The reply to the records below should contain exactly the lines from the line with "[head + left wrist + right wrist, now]" through the line with "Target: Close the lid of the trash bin", and nothing besides.

Recorded data:
-- Opening Marker --
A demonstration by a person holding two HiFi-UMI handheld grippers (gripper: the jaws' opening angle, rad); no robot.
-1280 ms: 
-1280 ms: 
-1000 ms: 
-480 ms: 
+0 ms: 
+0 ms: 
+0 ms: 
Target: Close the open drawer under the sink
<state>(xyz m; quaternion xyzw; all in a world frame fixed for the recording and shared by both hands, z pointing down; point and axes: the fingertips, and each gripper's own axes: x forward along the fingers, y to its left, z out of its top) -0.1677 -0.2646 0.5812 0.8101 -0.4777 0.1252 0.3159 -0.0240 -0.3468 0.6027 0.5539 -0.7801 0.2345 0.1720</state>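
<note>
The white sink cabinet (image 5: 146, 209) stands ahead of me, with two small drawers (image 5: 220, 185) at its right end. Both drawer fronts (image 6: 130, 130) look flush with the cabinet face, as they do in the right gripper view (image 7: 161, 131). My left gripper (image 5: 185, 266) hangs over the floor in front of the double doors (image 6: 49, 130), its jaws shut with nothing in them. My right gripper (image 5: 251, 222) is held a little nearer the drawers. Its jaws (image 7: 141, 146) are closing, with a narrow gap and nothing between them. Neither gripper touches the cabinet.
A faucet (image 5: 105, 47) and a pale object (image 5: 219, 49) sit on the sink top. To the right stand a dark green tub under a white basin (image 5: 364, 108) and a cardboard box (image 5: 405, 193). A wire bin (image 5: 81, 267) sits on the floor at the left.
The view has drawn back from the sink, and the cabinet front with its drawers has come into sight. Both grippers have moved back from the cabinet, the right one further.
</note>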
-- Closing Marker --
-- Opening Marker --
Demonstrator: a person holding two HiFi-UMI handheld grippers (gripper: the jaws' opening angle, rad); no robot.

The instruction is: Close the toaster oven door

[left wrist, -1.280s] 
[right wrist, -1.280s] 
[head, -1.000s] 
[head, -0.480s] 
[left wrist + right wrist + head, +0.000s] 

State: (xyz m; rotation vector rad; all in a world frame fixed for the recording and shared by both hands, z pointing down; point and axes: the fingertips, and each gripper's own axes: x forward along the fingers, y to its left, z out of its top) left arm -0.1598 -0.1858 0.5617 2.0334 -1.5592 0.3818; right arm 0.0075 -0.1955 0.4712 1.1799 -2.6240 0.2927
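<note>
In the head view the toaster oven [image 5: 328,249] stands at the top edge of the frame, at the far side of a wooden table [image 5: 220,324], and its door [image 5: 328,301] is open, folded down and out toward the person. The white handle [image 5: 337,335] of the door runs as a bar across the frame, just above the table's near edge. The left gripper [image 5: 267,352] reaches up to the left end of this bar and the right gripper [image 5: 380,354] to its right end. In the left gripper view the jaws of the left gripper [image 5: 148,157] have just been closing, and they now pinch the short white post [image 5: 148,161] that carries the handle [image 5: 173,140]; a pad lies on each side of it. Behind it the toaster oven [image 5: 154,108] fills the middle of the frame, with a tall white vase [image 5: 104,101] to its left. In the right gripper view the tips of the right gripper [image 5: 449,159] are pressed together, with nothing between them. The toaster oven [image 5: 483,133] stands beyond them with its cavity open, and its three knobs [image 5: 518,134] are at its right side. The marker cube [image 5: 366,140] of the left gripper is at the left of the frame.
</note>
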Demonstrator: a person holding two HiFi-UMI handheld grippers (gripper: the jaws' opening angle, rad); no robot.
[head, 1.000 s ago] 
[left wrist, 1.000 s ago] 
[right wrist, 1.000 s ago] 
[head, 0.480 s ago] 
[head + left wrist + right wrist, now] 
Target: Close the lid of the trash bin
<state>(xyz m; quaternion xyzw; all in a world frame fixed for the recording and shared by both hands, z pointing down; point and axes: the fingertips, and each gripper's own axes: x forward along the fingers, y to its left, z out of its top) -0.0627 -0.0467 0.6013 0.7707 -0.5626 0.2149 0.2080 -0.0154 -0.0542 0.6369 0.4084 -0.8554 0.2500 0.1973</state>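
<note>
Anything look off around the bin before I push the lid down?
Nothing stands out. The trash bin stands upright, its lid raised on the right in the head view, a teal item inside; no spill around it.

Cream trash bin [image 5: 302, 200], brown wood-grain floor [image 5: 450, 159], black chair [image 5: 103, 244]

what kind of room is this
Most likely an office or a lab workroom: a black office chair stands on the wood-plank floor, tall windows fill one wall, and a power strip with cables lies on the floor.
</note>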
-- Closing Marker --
Reply to the exercise:
[head + left wrist + right wrist, now] 
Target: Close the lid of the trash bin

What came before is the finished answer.